The newest design of the Voyager XL features AUS10 steel which is an excellent hard use steel. In fact I think it is the best steel for hard use knives other than Niolox, but AUS10 is a more budget friendly option. The version pictured above is Cold Steel’s previous model with AUS8 steel. There are still a few of those around online at resellers that sell used knives.
The Voyager XL can be purchased with a drop point, tanto or vaquero blade, and there are smaller versions of the Voyager as well. We did a review of the Cold Steel Voyager XL a while back. Check it out if want to see more photos or see what we thought of it.
Off-Grid Rhino
- Overall Length: 8.25″
- Blade Length: 3.5″
- Blade Width: 3.5mm
- Blade Steel: D2
- Handle Length: 3.5″
- Blade shape: Drop Point
- Blade Grind: Flat
- Handle Material: G-10
- Lock Type: Liner
This knife is neither light nor small, but this is not an article about small and light knives.

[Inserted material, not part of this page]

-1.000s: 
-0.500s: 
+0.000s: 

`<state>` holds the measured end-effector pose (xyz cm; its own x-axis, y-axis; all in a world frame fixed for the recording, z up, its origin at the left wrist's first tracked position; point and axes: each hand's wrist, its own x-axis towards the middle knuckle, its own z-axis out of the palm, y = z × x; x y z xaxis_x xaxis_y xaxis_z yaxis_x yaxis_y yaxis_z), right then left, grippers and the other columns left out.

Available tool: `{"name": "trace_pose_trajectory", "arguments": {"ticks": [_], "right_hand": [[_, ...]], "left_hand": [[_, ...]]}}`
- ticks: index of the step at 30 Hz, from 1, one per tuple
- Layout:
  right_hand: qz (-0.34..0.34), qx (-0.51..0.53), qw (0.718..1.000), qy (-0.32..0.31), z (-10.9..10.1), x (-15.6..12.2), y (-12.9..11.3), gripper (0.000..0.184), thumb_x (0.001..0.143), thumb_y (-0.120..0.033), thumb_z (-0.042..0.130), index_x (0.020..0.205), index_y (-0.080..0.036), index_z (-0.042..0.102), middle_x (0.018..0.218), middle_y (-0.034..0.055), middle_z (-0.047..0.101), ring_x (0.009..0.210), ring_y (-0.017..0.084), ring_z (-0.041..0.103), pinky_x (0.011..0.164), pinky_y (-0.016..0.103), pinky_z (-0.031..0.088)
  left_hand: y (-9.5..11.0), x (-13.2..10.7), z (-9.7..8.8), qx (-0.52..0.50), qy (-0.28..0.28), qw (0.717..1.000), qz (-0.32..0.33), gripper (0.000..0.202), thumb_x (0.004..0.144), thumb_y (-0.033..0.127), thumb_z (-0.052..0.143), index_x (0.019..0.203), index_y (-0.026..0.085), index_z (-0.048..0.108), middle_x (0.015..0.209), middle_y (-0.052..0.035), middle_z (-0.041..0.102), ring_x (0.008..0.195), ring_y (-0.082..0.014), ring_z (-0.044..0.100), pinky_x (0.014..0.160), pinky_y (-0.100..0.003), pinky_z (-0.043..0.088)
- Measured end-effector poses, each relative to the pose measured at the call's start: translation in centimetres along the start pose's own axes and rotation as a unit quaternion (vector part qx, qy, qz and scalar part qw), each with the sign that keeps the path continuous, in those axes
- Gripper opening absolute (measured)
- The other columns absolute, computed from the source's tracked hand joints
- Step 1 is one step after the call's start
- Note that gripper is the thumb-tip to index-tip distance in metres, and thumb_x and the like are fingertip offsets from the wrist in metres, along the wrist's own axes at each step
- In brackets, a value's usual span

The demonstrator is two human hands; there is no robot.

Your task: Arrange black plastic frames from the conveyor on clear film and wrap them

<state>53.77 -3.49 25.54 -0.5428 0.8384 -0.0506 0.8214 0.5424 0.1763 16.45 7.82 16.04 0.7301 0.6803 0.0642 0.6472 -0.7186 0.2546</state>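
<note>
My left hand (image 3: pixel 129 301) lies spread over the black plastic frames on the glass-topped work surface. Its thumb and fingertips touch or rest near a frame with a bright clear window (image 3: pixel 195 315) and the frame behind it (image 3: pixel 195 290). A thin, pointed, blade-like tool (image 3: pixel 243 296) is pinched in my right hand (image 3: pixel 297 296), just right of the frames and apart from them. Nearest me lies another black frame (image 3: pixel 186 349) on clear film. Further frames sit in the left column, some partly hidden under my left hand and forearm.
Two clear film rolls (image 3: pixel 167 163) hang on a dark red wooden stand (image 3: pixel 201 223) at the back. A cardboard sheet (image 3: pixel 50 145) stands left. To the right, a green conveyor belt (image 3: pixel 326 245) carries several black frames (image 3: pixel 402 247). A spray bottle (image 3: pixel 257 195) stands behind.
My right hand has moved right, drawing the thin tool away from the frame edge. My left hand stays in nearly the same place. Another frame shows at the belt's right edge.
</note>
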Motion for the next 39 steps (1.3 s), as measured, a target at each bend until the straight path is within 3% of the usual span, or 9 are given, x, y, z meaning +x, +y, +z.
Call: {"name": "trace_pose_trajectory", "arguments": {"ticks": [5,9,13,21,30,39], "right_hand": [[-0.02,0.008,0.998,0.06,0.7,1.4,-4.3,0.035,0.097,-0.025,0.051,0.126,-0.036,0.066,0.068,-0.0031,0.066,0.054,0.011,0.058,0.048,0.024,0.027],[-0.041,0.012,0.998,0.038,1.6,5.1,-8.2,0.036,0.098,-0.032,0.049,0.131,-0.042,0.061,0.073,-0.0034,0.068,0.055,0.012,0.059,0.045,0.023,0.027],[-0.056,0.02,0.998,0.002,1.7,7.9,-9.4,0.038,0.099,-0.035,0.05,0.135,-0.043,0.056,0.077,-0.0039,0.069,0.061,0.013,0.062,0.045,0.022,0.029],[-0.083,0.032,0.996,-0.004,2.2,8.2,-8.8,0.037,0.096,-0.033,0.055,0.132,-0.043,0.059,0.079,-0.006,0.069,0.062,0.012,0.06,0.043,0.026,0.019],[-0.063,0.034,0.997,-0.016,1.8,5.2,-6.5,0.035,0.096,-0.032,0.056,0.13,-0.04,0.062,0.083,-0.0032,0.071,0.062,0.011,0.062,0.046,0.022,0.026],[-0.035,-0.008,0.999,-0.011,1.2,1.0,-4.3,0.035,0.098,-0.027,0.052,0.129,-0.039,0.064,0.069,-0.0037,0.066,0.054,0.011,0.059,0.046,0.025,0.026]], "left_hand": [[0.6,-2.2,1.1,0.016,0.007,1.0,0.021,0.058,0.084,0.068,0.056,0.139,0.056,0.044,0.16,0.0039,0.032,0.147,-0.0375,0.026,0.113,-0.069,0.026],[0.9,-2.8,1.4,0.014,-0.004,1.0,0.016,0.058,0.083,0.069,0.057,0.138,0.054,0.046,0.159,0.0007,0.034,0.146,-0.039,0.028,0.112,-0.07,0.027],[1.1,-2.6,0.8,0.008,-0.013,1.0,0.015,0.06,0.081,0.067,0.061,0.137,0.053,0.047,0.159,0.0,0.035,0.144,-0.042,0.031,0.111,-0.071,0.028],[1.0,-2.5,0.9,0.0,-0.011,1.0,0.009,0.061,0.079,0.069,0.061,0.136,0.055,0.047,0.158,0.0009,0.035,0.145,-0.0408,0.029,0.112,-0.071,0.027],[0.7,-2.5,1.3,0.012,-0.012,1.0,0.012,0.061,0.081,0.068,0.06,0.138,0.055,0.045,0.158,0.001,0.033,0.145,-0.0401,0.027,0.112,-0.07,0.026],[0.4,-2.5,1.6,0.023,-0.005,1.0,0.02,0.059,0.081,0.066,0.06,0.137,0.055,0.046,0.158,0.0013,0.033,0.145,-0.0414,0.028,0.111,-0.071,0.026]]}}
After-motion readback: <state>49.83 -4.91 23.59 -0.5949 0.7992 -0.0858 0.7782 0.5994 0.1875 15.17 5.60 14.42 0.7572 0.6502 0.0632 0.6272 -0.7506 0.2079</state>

It is about tough, durable knives capable of actual work, and the Off-Grid Rhino definitely that type of knife. The 3.5mm thick blade can hand tough tasks, and the thick g-10 handle scales can take a beating. This knife is easily the best overall slicer on this list thanks to it’s excellent blade geometry.
The Rhino is not an assisted opening knife, but it’s action is so smooth it feels like it is. One handed opening is also pretty easy, and the liner lock has handles everything we threw at it during our multi week in depth review. Click here to read our Rhino review if you want to see how the knife handled our testing.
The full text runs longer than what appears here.